→ What is expected:
Of all the lines below, output only those starting at the one with "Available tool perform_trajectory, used" and ending at the one with "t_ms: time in", both ends included, exactly as written.

→ Data supplied:

____

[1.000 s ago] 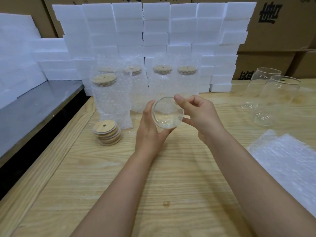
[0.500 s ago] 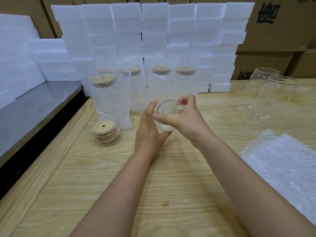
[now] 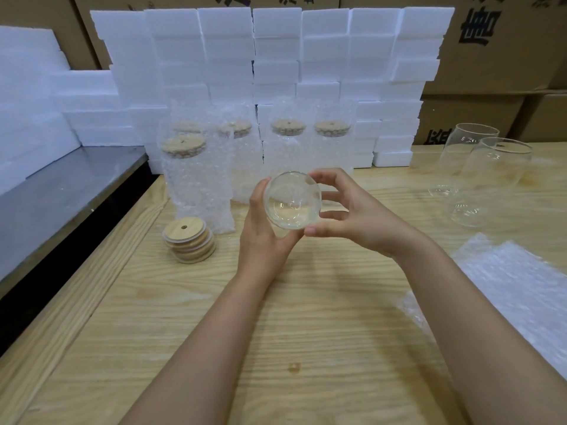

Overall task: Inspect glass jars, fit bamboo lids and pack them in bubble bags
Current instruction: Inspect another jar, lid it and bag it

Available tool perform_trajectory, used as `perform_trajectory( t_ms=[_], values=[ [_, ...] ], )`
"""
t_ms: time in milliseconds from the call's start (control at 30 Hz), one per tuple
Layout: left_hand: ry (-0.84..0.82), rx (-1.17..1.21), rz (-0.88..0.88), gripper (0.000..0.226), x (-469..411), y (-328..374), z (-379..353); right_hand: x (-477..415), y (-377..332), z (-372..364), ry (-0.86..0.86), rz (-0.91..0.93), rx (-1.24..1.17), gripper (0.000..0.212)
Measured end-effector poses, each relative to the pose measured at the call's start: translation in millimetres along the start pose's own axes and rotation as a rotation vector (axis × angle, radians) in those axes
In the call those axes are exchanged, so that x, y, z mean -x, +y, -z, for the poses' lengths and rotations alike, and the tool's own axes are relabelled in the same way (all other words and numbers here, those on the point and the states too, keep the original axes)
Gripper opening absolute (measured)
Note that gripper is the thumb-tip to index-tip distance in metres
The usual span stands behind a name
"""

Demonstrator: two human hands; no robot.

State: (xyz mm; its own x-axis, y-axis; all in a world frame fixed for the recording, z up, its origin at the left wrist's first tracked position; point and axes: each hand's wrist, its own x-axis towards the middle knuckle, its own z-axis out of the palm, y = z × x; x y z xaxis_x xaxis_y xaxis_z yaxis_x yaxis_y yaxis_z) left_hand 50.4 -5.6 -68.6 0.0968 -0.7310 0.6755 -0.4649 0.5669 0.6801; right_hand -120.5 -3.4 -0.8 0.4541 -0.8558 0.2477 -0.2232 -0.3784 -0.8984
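Observation:
A clear glass jar (image 3: 292,204) is held above the wooden table (image 3: 276,317) with one round end facing me. My left hand (image 3: 264,234) grips it from the left and below. My right hand (image 3: 352,214) holds its right side with curled fingers and thumb. A stack of bamboo lids (image 3: 188,240) lies on the table to the left of my hands. Flat bubble bags (image 3: 518,289) lie at the right. Two bare glass jars (image 3: 487,176) stand at the far right.
Several lidded jars in bubble bags (image 3: 196,185) stand in a row behind my hands. White foam blocks (image 3: 276,56) are stacked along the back, with cardboard boxes (image 3: 497,41) behind. A grey metal surface (image 3: 61,191) adjoins the table's left edge.
My right hand has shifted round the jar: its thumb, which lay across the near end half a second ago, is now at the lower right rim. The jar's round end faces me in full.

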Motion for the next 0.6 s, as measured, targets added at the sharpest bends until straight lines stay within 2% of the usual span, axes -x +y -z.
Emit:
perform_trajectory(
  t_ms=[67,167,233,333,433,500,600],
  values=[
    [-0.01,0.032,0.011,0.084,0,0,0,0,7,-5,-0.002,0.011,0.019,0.078],
    [-0.035,0.031,-0.007,0.089,1,1,1,2,17,-15,-0.023,0.007,-0.084,0.09],
    [-0.027,0.015,-0.024,0.091,2,3,0,3,23,-21,0.014,0.029,-0.131,0.084],
    [-0.015,0.029,-0.003,0.093,-1,6,-1,1,28,-26,0.175,0.065,-0.145,0.074],
    [-0.061,0.095,0.026,0.093,-1,5,1,-2,29,-27,0.285,0.026,-0.257,0.062],
    [-0.133,0.201,0.055,0.086,-1,6,1,-2,29,-24,0.351,-0.034,-0.409,0.061],
    [-0.198,0.495,0.261,0.064,-2,7,-1,-4,30,-20,0.372,-0.133,-0.497,0.06]
  ],
)
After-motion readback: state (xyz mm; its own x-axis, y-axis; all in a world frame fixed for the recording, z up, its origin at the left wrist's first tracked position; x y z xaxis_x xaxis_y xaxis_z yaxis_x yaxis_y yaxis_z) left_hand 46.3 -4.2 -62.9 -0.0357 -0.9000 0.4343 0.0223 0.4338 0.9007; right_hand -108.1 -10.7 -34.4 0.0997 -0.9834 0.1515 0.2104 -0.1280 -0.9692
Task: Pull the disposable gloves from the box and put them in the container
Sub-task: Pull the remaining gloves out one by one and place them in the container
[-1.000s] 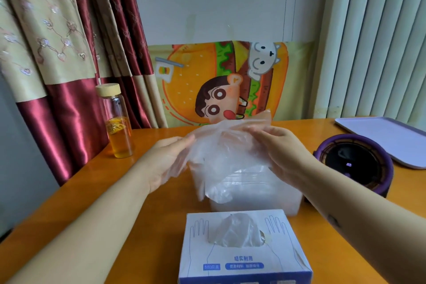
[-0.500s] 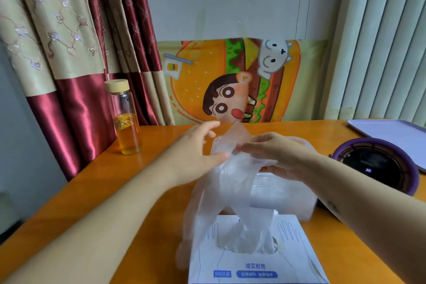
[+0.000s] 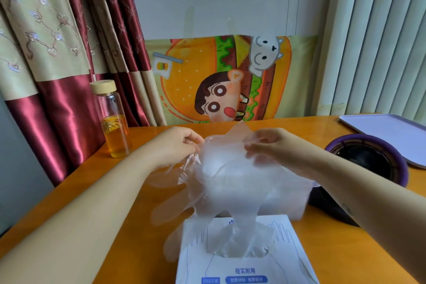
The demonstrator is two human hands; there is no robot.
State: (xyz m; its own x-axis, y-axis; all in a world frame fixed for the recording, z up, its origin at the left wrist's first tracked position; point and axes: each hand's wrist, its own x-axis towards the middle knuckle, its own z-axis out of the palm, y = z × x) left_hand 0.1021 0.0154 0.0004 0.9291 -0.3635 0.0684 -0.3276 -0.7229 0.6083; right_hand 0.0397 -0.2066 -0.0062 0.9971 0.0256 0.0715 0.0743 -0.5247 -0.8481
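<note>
You held a clear disposable glove stretched btwn both hands, above the table and in front of you. Your L hand had its fingers curled in, pinching the glove's left edge. Your R hand pinched the right edge w/ thumb and fingertips, some of those fingers showing only through the film.

The glove hung as a wide sheet directly over and in front of the clear plastic container, covering most of it; only the container's right side showed plainly. The glove's finger parts trailed down and left, reaching the near glove box. More film bunched up out of the slot on the box top; couldn't tell whether that film was part of the same glove or the next one.

The box sat at the near table edge, just in front of the container.

A glass bottle w/ amber liquid and a pale cap stood upright at the far left, well apart from your hands. A round purple-rimmed device sat just right of the container, w/ a lavender tray beyond it. A cartoon burger poster leaned at the wall behind.
</note>
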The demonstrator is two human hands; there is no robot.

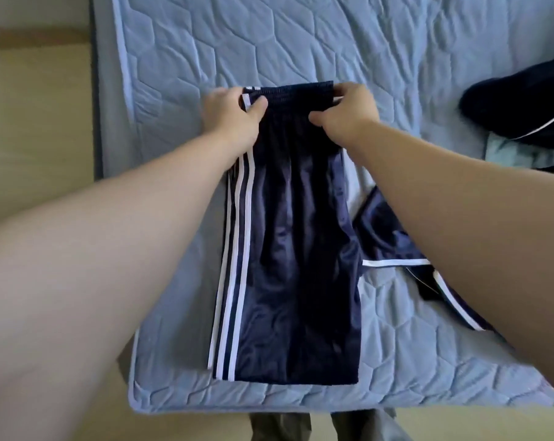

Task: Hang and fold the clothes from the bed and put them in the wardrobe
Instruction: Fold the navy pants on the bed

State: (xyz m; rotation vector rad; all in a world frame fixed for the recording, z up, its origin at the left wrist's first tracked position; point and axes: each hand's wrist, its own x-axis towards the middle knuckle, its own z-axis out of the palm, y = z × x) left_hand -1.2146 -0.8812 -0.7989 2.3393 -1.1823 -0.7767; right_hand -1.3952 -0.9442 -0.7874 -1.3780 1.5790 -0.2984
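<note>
A pair of navy shorts (294, 249) with three white side stripes lies folded lengthwise on the light blue quilted bed (301, 36). Its waistband points away from me. My left hand (234, 114) pinches the left corner of the waistband, thumb on top. At the right corner of the waistband, my right hand (345, 111) grips the fabric with curled fingers. A second navy garment (387, 233) with white piping lies under my right forearm, partly hidden by it.
A dark navy garment with a white line (520, 106) is piled at the bed's right edge, over some light blue cloth (504, 151). The wooden floor (31, 122) runs along the bed's left side and near end. My legs (326, 424) stand at the bed's foot.
</note>
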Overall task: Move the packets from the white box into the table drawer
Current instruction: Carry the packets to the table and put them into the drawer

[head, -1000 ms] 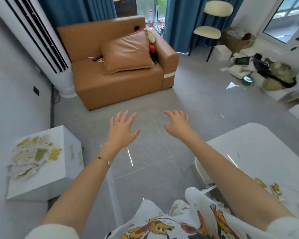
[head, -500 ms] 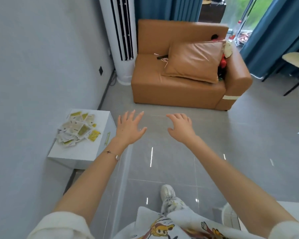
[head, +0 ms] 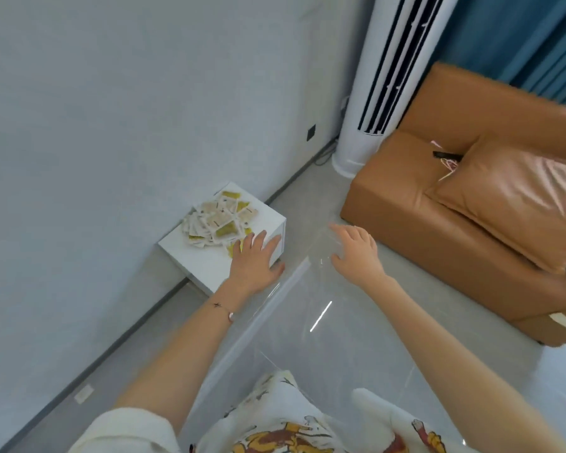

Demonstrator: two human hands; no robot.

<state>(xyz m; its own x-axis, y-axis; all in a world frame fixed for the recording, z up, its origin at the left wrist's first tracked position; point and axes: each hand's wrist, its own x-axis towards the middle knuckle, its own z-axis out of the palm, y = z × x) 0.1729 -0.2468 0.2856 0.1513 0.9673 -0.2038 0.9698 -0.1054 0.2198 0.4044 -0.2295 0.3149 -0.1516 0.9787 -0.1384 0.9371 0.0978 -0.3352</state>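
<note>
A white box (head: 193, 256) stands on the floor against the grey wall, at centre left. A pile of several white and yellow-green packets (head: 218, 222) lies on its top. My left hand (head: 254, 259) hovers over the box's near right corner, fingers spread, holding nothing, just short of the packets. My right hand (head: 356, 253) is open too, over the floor to the right of the box. The table and its drawer are out of view.
A tan leather sofa (head: 455, 223) with a cushion (head: 520, 197) fills the right side. A tall white floor air conditioner (head: 376, 86) stands in the corner beside it. Glossy grey floor tiles (head: 307, 338) lie between box and sofa.
My view has swung left and closer to the box. Both hands have moved forward; the left one now reaches over the box's corner near the packets.
</note>
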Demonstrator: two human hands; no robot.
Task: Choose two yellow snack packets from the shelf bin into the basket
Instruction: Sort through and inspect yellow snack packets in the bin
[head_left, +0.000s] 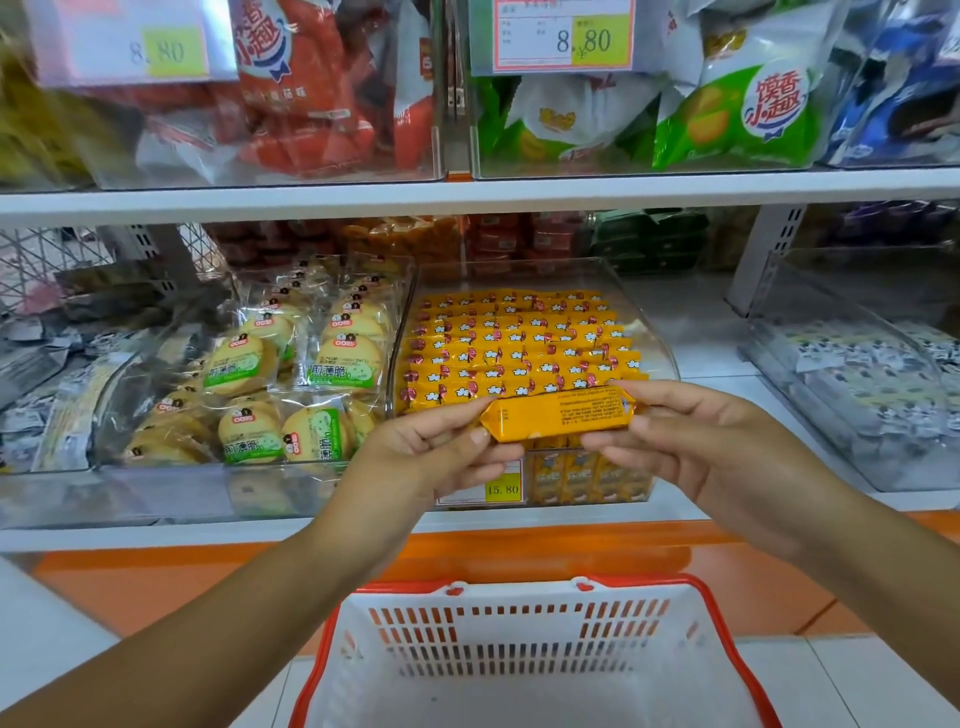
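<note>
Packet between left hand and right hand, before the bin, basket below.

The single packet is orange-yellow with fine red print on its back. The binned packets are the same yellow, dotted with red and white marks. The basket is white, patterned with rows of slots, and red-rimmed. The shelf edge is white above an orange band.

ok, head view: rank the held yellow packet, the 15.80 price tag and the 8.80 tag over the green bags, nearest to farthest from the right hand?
1. yellow packet: pinched at its end by the right hand.
2. 15.80 price tag: just below and to the left, on the bin front.
3. 8.80 tag: far above, on the upper shelf.
</note>
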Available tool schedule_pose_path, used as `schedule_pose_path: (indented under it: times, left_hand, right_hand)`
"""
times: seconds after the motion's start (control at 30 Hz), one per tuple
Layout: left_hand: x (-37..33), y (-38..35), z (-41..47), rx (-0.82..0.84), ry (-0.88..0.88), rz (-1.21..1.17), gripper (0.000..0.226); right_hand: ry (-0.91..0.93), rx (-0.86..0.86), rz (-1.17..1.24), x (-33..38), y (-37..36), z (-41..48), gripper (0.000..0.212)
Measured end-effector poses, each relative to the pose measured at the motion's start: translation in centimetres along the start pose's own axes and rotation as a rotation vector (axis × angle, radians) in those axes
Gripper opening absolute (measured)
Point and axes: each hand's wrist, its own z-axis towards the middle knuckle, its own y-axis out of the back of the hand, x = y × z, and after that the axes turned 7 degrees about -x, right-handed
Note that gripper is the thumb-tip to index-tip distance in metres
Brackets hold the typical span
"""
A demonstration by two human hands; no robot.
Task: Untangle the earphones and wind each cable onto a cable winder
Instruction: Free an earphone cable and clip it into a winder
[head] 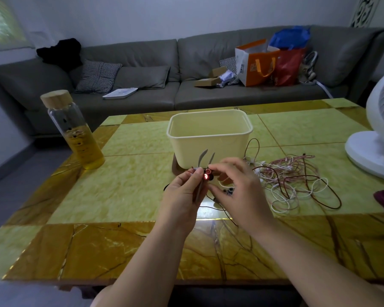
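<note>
Pinching forked grey winder, glossy red earbud

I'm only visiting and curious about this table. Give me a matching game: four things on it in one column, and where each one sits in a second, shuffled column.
Things
1. glass bottle
2. cream tub
3. white fan
4. tangled cables

Places
A. at the right edge of the table
B. heaped between the tub and the fan
C. on the left side, part full of yellow liquid
D. in the middle of the table

Pairs: 1-C, 2-D, 3-A, 4-B
</note>
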Motion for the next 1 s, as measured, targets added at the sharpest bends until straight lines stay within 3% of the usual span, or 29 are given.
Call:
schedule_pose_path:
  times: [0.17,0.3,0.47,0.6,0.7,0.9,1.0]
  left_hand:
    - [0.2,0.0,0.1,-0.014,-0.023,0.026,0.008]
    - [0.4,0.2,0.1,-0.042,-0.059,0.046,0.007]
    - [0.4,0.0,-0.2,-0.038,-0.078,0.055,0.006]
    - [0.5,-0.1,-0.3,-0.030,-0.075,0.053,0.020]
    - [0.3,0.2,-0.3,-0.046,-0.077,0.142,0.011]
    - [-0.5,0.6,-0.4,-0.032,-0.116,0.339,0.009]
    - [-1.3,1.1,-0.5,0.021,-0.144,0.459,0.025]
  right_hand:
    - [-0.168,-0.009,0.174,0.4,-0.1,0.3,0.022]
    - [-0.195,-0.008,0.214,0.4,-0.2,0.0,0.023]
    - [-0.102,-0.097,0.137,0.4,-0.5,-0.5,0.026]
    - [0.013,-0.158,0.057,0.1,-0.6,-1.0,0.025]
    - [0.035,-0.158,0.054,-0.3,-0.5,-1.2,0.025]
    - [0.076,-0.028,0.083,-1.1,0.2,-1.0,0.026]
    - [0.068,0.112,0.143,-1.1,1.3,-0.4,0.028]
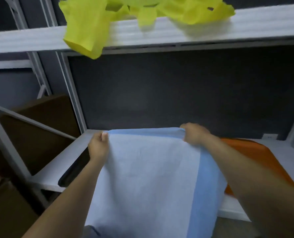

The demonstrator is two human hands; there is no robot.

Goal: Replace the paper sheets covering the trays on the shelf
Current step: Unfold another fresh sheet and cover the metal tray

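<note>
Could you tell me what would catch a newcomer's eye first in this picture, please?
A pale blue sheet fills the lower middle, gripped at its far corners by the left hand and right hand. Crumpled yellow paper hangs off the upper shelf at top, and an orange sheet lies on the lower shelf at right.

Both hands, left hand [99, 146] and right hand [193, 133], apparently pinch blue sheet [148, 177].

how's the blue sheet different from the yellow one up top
The blue sheet is held flat over the lower shelf, left hand and right hand pinching its far corners; the yellow sheet lies crumpled and untouched on the upper shelf, overhanging its edge. Both look like thin sheets.
</note>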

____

→ Exercise solution:
Available tool perform_trajectory, used as `perform_trajectory( t_ms=[_], values=[ [_, ...] ], )`
"""
t_ms: time in milliseconds from the call's start (control at 30 Hz), one per tuple

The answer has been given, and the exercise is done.